**WHAT YOU HAVE TO DO:** Write the data below out in full, exactly as it stands.

**DATA PROVIDED:**
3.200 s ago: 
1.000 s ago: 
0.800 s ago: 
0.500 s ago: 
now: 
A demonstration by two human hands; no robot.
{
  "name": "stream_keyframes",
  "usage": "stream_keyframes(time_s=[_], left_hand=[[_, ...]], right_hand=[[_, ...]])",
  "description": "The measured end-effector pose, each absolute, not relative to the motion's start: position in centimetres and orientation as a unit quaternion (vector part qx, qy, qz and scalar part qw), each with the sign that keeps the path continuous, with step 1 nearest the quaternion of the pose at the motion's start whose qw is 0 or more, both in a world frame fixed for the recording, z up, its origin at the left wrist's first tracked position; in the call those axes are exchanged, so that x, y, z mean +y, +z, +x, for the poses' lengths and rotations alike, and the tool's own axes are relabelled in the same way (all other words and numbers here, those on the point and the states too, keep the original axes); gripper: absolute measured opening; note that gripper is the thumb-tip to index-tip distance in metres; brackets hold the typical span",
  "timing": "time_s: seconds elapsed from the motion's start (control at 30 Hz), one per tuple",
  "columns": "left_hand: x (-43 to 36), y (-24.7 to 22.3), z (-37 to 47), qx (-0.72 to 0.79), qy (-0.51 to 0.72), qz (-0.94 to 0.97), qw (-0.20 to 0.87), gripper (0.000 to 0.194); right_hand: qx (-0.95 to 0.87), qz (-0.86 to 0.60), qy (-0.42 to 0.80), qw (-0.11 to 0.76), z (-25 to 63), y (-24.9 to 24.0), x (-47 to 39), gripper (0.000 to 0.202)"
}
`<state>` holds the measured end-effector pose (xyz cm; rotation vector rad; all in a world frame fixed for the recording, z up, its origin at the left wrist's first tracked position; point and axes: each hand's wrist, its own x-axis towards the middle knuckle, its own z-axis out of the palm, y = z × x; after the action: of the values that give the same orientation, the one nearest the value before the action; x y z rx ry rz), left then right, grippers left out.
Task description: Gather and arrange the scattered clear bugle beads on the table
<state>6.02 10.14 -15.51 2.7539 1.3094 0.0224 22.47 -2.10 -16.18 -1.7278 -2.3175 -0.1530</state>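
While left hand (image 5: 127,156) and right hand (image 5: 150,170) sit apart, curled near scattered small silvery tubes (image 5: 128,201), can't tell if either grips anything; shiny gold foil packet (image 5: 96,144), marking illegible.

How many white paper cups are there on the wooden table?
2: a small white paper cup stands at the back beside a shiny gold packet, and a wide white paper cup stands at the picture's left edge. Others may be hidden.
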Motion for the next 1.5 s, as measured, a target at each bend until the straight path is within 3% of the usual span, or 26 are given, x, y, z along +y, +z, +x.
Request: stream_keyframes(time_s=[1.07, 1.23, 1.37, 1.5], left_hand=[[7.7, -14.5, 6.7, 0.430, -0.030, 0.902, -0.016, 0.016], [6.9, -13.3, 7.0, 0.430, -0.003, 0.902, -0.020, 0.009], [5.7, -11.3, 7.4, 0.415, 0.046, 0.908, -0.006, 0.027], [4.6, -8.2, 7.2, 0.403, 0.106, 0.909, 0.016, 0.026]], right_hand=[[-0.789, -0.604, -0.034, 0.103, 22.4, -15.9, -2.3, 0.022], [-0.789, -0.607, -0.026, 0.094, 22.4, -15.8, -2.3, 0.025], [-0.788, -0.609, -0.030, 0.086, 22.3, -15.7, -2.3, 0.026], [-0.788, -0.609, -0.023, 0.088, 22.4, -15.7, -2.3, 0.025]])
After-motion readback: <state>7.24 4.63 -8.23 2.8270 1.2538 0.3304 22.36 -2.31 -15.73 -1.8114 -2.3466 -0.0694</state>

**WRITTEN RESPONSE:**
3.200 s ago: 
1.000 s ago: 
0.800 s ago: 
0.500 s ago: 
now: 
A demonstration by two human hands; no robot.
{
  "name": "stream_keyframes",
  "usage": "stream_keyframes(time_s=[_], left_hand=[[_, ...]], right_hand=[[_, ...]])",
  "description": "The measured end-effector pose, each absolute, not relative to the motion's start: position in centimetres and orientation as a unit quaternion (vector part qx, qy, qz and scalar part qw), each with the sign that keeps the path continuous, with step 1 nearest the quaternion of the pose at the motion's start whose qw is 0 or more, both in a world frame fixed for the recording, z up, its origin at the left wrist's first tracked position; in the call those axes are exchanged, so that x, y, z mean +y, +z, +x, for the poses' lengths and rotations alike, and the tool's own axes are relabelled in the same way (all other words and numbers here, those on the point and the states too, keep the original axes); gripper: absolute measured opening; note that gripper is the thumb-tip to index-tip distance in metres; brackets hold the typical span",
  "timing": "time_s: seconds elapsed from the motion's start (control at 30 Hz), one per tuple",
  "columns": "left_hand: x (-43 to 36), y (-24.7 to 22.3), z (-37 to 47), qx (-0.72 to 0.79), qy (-0.51 to 0.72), qz (-0.94 to 0.97), qw (-0.20 to 0.87), gripper (0.000 to 0.194); right_hand: qx (-0.95 to 0.87), qz (-0.86 to 0.60), qy (-0.42 to 0.80), qw (-0.11 to 0.76), z (-25 to 63), y (-24.9 to 24.0), x (-47 to 39), gripper (0.000 to 0.202)"
}
`<state>` holds the measured end-effector pose (xyz cm; rotation vector rad; all in a world frame fixed for the recording, z up, its origin at the left wrist's first tracked position; point and axes: each hand's wrist, its own x-axis towards the middle knuckle, its own z-axis out of the palm, y = z × x; after the action: of the values that give the same orientation, the one nearest the value before the action; x y z rx ry rz), left then right, grippers left out.
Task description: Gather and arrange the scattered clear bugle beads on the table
<state>6.02 10.14 -15.51 2.7539 1.3094 0.0224 22.47 -2.10 -16.18 -1.7278 -2.3175 -0.1530</state>
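While left hand (image 5: 127,156) and right hand (image 5: 150,170) sit apart, curled near scattered small silvery tubes (image 5: 128,201), can't tell if either grips anything; shiny gold foil packet (image 5: 96,144), marking illegible.

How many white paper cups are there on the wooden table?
2: a small white paper cup stands at the back beside a shiny gold packet, and a wide white paper cup stands at the picture's left edge. Others may be hidden.
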Motion for the next 1.5 s, as measured, a target at each bend until the straight path is within 3% of the usual span, or 26 are given, x, y, z along +y, +z, +x.
Request: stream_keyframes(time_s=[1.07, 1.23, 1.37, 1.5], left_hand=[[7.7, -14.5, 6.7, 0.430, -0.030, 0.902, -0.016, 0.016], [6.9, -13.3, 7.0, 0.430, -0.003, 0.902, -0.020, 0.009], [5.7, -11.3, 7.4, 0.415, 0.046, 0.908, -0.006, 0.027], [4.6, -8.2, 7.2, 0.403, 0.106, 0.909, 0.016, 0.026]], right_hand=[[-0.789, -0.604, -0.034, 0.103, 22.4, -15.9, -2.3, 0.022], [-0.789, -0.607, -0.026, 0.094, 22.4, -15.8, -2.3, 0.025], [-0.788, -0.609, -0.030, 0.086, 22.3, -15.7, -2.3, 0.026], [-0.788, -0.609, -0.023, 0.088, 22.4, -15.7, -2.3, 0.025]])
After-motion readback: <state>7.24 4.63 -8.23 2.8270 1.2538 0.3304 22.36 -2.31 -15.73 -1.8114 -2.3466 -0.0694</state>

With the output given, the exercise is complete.